Cramping. Lightheadedness. Mood swings. Mood disorders. These Pre-menstrual Syndrome (PMS) symptoms are well recognised, most likely because more than 90% of women have at least one symptom prior to their monthly cycle. However, for some women, the symptoms extend beyond slight pain and a sense of being odd.
Premenstrual dysphoric disorder (PMDD), a severe, frequently debilitating prolongation of PMS, affects three to five per cent of menstruating women. What makes it unique? Women with PMDD often have at least one noticeable emotional and behavioural symptom, according to the Mayo Clinic:
- Despair or hopelessness
- Anxiety or stress
- Extreme irritability
- Excessive irritation or anger
While menstruation is commonly thought to be a purely physical event, PMS and the more acute PMDD demonstrate that your monthly periods can have an influence on your mental health. This is why…
According to research, PMDD is linked to reduced levels of serotonin, a neurotransmitter in the brain that aids in the transmission of nerve messages. Because serotonin regulates mood, sleep, and pain, changes in serotonin levels can contribute to PMDD systems.
While both PMS and PMDD are associated with underlying sadness and anxiety, the hormonal changes that accompany a menstrual cycle can exacerbate the symptoms of mood disorders.
This means that women who suffer from PMDD face the dangers of significant depression, such as an increased risk of suicide during the two weeks they are affected. Women who have a personal or family history of mood disorders, such as severe depression or postpartum depression, are more likely to develop PMDD in the first place. However, unlike acute depression, PMDD symptoms subside or disappear around the onset of your period.

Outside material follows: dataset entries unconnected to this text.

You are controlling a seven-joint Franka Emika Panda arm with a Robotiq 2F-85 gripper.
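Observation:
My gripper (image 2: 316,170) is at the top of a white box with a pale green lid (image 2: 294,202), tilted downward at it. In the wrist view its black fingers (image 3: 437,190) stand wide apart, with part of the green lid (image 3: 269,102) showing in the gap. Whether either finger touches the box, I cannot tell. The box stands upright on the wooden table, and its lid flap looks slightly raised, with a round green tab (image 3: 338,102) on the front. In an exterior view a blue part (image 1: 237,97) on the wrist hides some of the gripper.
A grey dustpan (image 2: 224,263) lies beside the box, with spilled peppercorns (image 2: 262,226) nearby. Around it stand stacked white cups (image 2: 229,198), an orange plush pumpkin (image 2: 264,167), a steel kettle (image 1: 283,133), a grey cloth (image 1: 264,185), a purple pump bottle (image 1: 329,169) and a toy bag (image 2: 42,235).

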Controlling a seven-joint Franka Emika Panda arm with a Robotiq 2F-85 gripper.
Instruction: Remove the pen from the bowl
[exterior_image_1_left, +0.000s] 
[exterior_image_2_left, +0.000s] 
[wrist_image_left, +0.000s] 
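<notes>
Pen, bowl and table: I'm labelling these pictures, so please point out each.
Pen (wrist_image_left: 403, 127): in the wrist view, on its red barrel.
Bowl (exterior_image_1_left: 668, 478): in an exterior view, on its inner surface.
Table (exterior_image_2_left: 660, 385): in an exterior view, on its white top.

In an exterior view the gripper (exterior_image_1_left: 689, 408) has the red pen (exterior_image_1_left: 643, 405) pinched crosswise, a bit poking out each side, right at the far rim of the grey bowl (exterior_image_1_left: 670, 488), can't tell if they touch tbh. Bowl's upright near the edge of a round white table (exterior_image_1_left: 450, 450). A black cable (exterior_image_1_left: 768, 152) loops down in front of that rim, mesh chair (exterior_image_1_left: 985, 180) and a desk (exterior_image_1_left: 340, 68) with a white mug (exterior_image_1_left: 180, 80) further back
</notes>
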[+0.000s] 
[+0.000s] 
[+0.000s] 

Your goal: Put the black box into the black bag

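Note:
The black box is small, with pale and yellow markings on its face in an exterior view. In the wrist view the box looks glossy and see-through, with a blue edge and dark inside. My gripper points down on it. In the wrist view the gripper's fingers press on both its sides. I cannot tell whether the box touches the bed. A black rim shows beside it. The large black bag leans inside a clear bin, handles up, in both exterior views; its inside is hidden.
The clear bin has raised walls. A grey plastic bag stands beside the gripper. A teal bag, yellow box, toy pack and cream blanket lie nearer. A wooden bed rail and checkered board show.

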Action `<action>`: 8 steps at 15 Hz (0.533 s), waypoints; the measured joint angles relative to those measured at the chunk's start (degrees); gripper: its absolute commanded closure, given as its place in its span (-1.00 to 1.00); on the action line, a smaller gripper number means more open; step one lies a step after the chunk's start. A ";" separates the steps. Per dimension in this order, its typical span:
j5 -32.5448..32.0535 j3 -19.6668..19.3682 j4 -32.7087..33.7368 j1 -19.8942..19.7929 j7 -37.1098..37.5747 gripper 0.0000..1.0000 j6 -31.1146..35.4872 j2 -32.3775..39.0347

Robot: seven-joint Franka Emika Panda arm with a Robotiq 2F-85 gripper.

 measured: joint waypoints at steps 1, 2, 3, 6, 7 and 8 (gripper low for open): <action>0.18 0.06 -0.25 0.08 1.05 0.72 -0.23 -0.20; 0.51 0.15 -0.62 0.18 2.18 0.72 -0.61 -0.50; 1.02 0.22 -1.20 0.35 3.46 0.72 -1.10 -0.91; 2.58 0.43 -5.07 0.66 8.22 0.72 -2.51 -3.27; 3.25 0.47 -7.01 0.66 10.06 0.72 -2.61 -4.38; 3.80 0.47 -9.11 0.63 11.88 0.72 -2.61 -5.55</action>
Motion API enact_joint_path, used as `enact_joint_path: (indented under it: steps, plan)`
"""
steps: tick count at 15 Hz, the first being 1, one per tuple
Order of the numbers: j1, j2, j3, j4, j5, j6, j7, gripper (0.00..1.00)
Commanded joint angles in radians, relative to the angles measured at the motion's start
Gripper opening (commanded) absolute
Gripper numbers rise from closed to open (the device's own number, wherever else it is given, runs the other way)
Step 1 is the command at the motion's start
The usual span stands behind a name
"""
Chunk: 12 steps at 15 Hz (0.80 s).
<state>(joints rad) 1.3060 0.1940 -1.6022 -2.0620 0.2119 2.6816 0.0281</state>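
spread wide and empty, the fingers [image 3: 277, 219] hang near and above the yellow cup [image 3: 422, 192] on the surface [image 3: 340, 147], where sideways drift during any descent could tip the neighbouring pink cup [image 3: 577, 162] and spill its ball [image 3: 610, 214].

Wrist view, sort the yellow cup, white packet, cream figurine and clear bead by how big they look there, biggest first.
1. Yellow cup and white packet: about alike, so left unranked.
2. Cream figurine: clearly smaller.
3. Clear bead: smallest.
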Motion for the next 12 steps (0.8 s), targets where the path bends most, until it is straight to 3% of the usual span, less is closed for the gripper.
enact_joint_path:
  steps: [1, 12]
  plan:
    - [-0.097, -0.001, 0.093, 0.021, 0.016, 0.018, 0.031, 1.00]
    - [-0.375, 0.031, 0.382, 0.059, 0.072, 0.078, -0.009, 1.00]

The opposite consequence is also true. Mental health issues, in general, can cause or exacerbate period troubles. According to research, women who have an anxiety condition or a drug use problem are more likely to have shorter menstrual periods. Irregular menstrual cycles have also been related to eating problems and depression, and women with bipolar illness are twice as likely to have irregular menstrual cycles.
Stress, a history of interpersonal trauma, seasonal changes, and socio-cultural factors can all have an influence on PMDD development. It is uncertain if PMDD is inherited, but PMS symptoms are 30 to 80 per cent of women who suffer from PMS report that other women in their family also suffer from the condition.
A big majority of women seeking therapy for PMDD (40%) really have underlying mood disorders, so it’s critical to have a thorough examination to ensure you get the best care.